Suad, her mother, won a prize for being the ideal foster mother at the SOS village.
"Our role is to help the children, to embrace them, to understand their needs, because each child comes with different circumstances," Suad said.
Suad said her role is to "bring those children together in order to help them and offer them comprehensive care covering their emotional, social and physical needs."
Suad added that raising orphans from different backgrounds requires substantial effort.
"We teach them proper behavior as some children come to us with improper behavior since they received no previous help in discerning right from wrong. Honestly, I never felt the children were not actually mine. On the contrary, I always felt I was their real mother. All mothers in the village feel the same way."

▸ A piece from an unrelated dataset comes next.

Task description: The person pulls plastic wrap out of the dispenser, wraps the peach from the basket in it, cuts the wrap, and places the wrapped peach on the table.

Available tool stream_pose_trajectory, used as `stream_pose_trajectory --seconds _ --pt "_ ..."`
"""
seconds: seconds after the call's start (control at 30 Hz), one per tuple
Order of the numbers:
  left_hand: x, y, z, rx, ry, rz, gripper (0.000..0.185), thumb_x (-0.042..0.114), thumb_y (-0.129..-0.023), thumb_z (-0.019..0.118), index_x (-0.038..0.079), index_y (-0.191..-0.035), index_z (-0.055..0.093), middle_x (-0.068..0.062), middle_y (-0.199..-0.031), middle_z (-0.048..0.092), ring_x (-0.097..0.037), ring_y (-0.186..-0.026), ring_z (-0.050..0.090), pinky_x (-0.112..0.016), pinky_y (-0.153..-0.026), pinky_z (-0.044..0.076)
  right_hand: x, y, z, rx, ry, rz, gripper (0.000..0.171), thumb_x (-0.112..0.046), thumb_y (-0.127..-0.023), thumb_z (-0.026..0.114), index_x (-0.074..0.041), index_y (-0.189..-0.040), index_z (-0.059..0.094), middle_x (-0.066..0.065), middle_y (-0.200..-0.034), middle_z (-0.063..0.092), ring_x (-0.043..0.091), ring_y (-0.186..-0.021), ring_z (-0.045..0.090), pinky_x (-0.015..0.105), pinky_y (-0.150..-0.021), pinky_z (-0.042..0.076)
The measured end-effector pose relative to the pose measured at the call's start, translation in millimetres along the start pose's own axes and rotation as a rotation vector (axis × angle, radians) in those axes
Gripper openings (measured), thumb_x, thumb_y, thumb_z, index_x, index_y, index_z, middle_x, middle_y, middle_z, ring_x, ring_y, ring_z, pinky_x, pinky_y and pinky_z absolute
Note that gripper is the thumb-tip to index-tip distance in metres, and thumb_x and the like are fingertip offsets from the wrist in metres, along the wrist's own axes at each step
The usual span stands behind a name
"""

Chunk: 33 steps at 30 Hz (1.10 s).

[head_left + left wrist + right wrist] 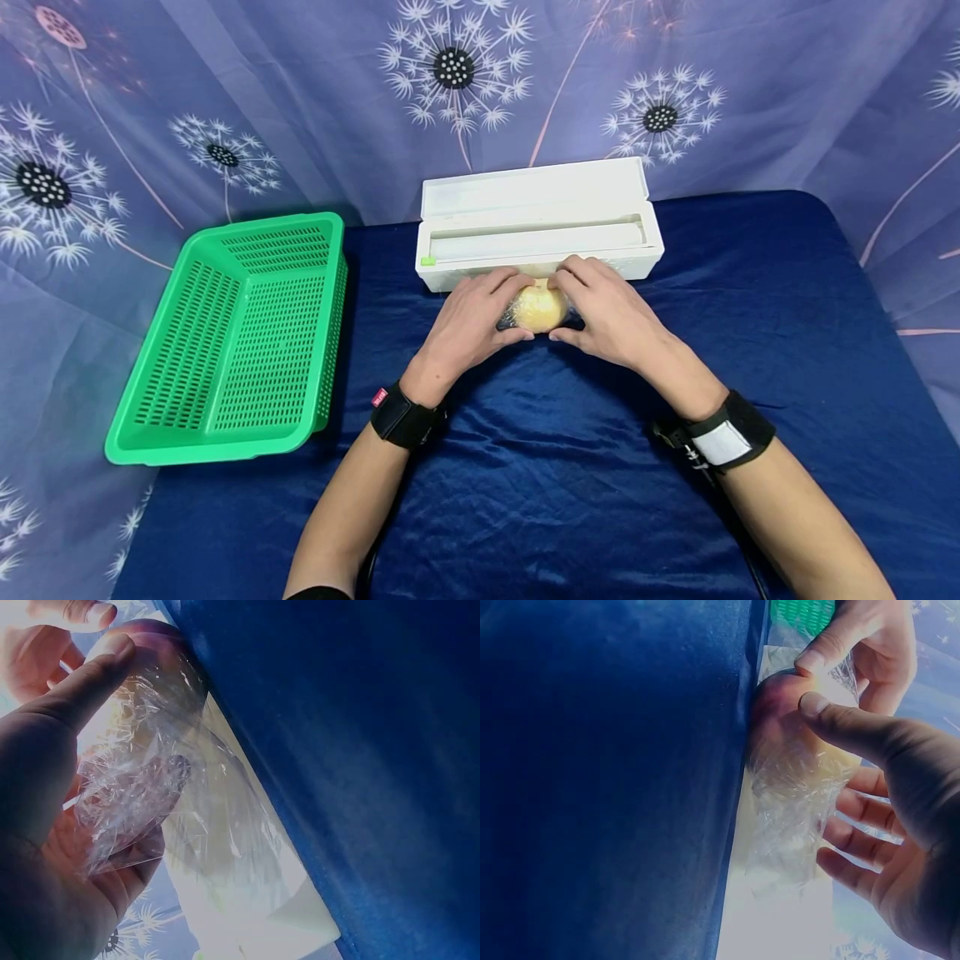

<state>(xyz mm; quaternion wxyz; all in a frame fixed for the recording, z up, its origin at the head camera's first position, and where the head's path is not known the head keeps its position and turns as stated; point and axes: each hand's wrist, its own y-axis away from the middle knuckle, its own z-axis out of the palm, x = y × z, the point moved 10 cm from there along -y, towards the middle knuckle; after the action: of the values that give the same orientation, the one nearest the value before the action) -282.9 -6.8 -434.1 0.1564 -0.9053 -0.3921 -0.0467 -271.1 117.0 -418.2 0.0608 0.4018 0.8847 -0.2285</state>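
A round yellow fruit with a reddish underside is wrapped in clear plastic film, which bunches and crinkles at both sides of it. My left hand holds the fruit from the left, thumb on the near side and fingers over the top. From the right, my right hand grips it the same way, its thumb pressing the film against the skin. Right behind the hands stands a long white wrap dispenser box, lid raised, with a roll of film inside.
A green plastic basket stands on the left of the table. Dark blue cloth covers the table. A purple curtain with dandelion prints hangs close behind the box. A small green piece sits at the box's left end.
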Motion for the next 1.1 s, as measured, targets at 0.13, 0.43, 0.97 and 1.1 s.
stream_pose_trajectory --seconds 0.13,0.43,0.97,1.1 --pt "0.2 -0.1 -0.1 -0.004 -0.002 -0.003 0.077 0.049 -0.085 0.088 0.016 -0.149 0.058 -0.006 -0.148 0.058 -0.027 -0.122 0.065 -0.045 -0.095 0.052 -0.8 0.0 0.7 -0.003 0.004 0.002 0.066 -0.030 -0.073 0.101 -0.002 -0.119 0.063 0.013 -0.118 0.059 0.035 -0.102 0.057 0.050 -0.097 0.046" --pt "0.2 -0.5 -0.1 -0.006 0.001 -0.004 0.078 0.051 -0.085 0.087 0.015 -0.148 0.059 -0.004 -0.145 0.060 -0.025 -0.120 0.065 -0.042 -0.092 0.051 -2.2 0.3 1.6 0.014 0.025 -0.016 0.069 -0.030 -0.071 0.102 -0.001 -0.119 0.062 0.014 -0.117 0.058 0.037 -0.103 0.057 0.051 -0.096 0.047" --pt "-3.5 0.2 0.5 0.008 0.056 -0.042 0.077 0.051 -0.086 0.088 0.010 -0.141 0.054 -0.004 -0.128 0.065 -0.023 -0.107 0.068 -0.041 -0.089 0.051 -2.5 0.5 1.0 0.040 0.048 -0.021 0.069 -0.029 -0.072 0.101 0.001 -0.120 0.062 0.016 -0.120 0.060 0.038 -0.107 0.059 0.051 -0.101 0.046" --pt "-4.5 0.1 1.5 0.005 0.055 -0.042 0.076 0.051 -0.087 0.086 0.009 -0.142 0.054 -0.004 -0.129 0.065 -0.024 -0.107 0.068 -0.041 -0.090 0.051 -2.6 0.5 0.1 0.045 0.051 -0.019 0.069 -0.030 -0.072 0.100 0.002 -0.122 0.063 0.017 -0.121 0.061 0.039 -0.108 0.060 0.051 -0.103 0.046"
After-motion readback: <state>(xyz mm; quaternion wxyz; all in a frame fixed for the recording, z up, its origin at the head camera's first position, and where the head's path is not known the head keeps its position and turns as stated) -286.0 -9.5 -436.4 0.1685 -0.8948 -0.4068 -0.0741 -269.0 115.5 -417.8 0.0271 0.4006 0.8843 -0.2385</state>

Suad said village mothers give birth to children with their hearts, not wombs.
In Damascus' suburb of Qudsayia, the SOS Village fosters over 140 children from various areas and backgrounds, who live together as one family.
The SOS Village is built on 54 acres, with playgrounds and 18 housing units, and each unit is designed to accommodate eight children.
However, owing to the current crisis, between 12 and 16 children currently live together in one unit.
Each child comes with a different story which led him or her to the village.
Some lost their parents or were displaced from them during the conflict, while others were abandoned by their parents due to the country's harsh economic situation.
Still, the painful events the children lived through does not prevent them from blending into their new home, cheerfully playing around whilst dreaming of a better future.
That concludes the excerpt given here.